- Born: February 7, 1924 Trinway, Ohio, United States
- Died: February 15, 2005 (age 81)
- Education: Ohio State University (B.S. & M.D.); University of Minnesota (Ph.D.)
- Known for: Research in diabetes mellitus
- Scientific career
- Fields: Anatomy; Experimental Pathology
- Workplaces: Washington University in St. Louis

= Paul Eston Lacy =

American anatomist (1924–2005)

Paul Eston Lacy (February 7, 1924 – February 15, 2005) was an anatomist and experimentalist and one of the world’s leading diabetes mellitus researchers. He is often credited as the originator of islet transplantation.

== Education ==

Lacy was born in Trinway, Ohio in February, 1924. He was educated at the Ohio State University in Columbus, Ohio, both as an undergraduate and a medical student, obtaining B.S. and M.D. degrees in 1944 and 1948, respectively. From there Lacy matriculated to the Mayo Clinic and Mayo Foundation in Rochester, Minnesota, for graduate work in anatomy and experimental pathology. He was awarded a Ph.D. in that discipline by the University of Minnesota in 1955.

== Career ==

In 1955, Lacy was appointed assistant professor in the Department of Anatomy at Washington University School of Medicine, St. Louis, Missouri. He undertook research into the characterization of endocrine cells in the pancreas, using ultrastructural and fluorescent-antibody-labeling methods. That work resulted in a better understanding of how beta cells in the pancreatic islets of Langerhans produced and exported insulin, and it steadily propelled Lacy through the academic ranks.

In 1961, Lacy was named the sixth chairman of Pathology at Washington University, having been preceded by Eugene Lindsay Opie, Leo Loeb, Howard McCordock, Robert Alan Moore, and Stanley Hartroft. The last of those individuals had concentrated his efforts almost exclusively at building a strong research program in the department, and Lacy furthered that process. Indeed, never having been trained in a clinical patient-care specialty, he took only passing interest in surgical pathology or laboratory medicine. Lauren Ackerman—one of the preeminent surgical pathologists of all time—was concurrently a faculty member in the Department of Surgery at Washington University. Ultimately, Lacy invited Ackerman to join his department; subsequently, the two had a reasonably cordial but somewhat-distant professional relationship for the next decade.

Throughout the 1960s and early 1970s, Lacy collaborated with Walter F. Ballinger, chairperson of Surgery at Washington University, on the experimental technique of beta islet-cell transplantation in animals as a treatment for diabetes mellitus. In 1989, that work eventuated in the first successful islet-cell transplant in a human being. Research into the procedure continues, but it has still not been approved by the U.S. Food and Drug Administration as a mainstream clinical therapy.

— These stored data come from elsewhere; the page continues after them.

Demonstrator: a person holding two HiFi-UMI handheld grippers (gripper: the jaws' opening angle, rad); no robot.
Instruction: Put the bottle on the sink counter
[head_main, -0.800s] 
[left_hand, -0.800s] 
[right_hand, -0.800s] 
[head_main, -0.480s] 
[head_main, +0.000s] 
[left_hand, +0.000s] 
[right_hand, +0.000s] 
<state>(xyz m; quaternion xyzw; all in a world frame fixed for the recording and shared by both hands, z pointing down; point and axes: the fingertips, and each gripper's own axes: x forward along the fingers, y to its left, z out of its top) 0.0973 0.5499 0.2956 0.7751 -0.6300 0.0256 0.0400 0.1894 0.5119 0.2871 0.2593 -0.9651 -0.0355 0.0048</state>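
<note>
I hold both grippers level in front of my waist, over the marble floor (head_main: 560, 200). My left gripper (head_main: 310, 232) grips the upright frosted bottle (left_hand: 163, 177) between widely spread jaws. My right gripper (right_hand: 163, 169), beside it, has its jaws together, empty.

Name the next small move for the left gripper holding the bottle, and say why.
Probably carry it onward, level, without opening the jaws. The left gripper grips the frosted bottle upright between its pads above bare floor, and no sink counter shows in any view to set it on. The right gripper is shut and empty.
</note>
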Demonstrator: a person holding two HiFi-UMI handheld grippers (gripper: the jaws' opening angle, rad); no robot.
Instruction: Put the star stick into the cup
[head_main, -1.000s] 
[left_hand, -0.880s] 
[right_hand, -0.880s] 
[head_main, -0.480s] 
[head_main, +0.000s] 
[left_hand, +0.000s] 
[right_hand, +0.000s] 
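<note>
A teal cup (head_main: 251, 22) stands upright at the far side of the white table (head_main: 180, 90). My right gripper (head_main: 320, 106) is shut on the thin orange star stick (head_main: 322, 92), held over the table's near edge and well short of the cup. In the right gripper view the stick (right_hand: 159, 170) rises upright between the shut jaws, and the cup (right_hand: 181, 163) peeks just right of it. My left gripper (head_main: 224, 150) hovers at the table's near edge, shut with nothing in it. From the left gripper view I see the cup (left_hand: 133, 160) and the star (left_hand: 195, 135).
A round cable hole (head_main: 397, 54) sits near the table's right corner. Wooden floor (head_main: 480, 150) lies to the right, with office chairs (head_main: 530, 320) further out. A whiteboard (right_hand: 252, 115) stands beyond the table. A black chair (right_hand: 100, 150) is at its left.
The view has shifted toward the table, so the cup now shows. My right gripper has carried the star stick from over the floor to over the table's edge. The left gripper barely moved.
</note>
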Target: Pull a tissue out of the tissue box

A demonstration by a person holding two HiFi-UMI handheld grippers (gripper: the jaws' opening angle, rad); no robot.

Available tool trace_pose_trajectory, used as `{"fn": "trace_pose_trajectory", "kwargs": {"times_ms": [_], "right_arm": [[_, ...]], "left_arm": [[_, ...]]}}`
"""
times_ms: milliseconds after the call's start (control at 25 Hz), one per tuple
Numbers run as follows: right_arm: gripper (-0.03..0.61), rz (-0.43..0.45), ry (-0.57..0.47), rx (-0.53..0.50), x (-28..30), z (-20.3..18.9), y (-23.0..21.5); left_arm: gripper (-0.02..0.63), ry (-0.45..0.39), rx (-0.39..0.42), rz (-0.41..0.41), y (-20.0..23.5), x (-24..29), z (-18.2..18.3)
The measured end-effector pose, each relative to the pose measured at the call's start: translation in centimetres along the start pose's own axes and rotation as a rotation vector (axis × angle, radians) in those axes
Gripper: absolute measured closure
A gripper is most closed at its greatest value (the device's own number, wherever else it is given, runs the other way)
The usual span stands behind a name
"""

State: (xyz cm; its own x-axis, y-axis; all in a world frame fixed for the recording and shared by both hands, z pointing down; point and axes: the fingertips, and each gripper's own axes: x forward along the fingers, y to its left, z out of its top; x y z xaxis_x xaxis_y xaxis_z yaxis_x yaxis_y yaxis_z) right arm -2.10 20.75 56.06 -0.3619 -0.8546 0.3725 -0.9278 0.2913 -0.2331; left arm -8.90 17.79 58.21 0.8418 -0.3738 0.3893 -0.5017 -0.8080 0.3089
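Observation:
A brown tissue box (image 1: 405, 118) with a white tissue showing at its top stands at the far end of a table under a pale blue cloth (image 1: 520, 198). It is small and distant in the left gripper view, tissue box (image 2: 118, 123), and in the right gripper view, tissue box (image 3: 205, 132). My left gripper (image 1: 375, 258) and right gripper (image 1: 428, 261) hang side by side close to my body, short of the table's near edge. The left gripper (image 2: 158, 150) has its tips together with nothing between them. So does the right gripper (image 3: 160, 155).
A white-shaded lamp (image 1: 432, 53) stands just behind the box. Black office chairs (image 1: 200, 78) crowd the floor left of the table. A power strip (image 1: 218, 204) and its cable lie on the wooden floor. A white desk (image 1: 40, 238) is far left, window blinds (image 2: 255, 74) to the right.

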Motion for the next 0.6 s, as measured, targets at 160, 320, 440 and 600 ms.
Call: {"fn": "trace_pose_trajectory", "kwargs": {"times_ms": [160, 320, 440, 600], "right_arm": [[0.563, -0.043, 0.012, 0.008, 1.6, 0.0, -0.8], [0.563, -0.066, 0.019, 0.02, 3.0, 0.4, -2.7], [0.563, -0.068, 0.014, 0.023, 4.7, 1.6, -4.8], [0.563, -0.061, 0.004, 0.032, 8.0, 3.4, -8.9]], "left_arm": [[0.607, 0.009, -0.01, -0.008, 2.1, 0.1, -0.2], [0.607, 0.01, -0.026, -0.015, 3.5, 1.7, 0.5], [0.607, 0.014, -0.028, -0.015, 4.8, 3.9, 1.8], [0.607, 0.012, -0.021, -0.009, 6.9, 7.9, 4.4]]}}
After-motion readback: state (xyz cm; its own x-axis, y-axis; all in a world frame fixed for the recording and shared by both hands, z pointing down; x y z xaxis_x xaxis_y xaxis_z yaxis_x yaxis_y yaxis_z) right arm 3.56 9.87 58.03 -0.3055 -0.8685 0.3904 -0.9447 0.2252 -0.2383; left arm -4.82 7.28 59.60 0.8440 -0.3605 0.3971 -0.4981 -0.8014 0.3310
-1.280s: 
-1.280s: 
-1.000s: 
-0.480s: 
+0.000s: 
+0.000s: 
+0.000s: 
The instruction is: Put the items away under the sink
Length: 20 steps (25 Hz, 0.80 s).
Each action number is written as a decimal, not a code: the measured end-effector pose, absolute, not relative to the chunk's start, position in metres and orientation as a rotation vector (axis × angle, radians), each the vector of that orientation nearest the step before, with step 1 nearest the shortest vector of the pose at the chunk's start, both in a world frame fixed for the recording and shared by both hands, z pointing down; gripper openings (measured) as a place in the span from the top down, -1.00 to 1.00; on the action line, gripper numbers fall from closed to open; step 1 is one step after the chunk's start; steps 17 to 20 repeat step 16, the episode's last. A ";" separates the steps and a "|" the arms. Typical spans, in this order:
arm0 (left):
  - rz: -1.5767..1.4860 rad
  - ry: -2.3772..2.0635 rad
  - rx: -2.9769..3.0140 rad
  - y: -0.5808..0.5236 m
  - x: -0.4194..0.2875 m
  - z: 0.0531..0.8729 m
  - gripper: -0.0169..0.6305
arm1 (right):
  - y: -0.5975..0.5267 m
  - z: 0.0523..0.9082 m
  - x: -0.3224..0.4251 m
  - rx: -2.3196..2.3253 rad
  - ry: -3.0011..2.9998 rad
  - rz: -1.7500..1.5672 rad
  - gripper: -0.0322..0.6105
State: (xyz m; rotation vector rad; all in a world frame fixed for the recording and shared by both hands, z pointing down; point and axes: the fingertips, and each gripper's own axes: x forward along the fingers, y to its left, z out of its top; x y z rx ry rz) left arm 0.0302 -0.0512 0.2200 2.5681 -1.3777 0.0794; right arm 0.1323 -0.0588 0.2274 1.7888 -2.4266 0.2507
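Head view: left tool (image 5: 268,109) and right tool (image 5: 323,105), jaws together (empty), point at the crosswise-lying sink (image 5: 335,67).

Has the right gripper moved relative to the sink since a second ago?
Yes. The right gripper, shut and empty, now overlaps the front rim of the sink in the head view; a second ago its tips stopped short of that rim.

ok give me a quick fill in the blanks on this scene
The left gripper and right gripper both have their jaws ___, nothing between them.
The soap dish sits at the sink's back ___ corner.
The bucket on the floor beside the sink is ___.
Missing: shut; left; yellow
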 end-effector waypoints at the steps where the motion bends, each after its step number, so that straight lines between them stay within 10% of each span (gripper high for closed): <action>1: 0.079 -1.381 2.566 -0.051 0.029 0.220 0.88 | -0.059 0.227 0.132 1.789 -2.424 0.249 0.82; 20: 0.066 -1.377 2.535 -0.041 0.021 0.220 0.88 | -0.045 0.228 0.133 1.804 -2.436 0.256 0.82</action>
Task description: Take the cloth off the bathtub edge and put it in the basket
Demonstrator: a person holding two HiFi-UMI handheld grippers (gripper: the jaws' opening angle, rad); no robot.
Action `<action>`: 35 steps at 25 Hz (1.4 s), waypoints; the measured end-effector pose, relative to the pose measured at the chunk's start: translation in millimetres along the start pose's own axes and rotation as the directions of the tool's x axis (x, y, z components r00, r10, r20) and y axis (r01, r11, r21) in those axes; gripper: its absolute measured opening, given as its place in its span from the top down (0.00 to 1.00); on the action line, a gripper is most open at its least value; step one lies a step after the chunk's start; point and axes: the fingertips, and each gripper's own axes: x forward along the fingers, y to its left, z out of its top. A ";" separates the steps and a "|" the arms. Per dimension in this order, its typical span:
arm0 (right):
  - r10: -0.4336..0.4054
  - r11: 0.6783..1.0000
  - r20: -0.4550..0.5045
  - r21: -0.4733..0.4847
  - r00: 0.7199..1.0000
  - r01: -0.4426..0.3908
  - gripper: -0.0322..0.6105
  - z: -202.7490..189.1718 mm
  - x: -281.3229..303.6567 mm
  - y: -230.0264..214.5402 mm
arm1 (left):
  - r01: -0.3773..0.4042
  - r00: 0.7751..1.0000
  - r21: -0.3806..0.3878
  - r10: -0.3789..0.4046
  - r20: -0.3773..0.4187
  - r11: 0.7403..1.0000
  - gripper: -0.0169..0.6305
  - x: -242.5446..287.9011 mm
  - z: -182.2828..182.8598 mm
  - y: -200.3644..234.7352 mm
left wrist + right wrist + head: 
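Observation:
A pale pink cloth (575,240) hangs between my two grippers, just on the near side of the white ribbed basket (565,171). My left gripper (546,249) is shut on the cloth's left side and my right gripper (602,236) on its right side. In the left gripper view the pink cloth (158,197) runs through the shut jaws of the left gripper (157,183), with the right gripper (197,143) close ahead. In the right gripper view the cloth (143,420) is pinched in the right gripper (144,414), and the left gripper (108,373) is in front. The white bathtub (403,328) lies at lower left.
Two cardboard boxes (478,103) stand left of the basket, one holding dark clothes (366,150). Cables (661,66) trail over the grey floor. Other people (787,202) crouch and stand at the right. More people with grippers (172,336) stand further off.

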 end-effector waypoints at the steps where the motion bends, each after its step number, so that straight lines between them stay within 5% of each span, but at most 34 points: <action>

Lacy stepped down from his Pathology chairmanship in 1984, and was succeeded by Emil Unanue. Lacy remained on the Washington University faculty and retained an active role in diabetes research for another 20 years.

== Personal life ==

Lacy had a keen interest in literature, art, and music. He was married to his first wife, Ellen, for more than 50 years; the couple had two sons. Ellen died in 1998 of lung cancer. In 2002, Lacy married Bonnie Mattingly. The following year, Lacy developed usual interstitial pneumonia (idiopathic pulmonary fibrosis) that took his life on February 15, 2005.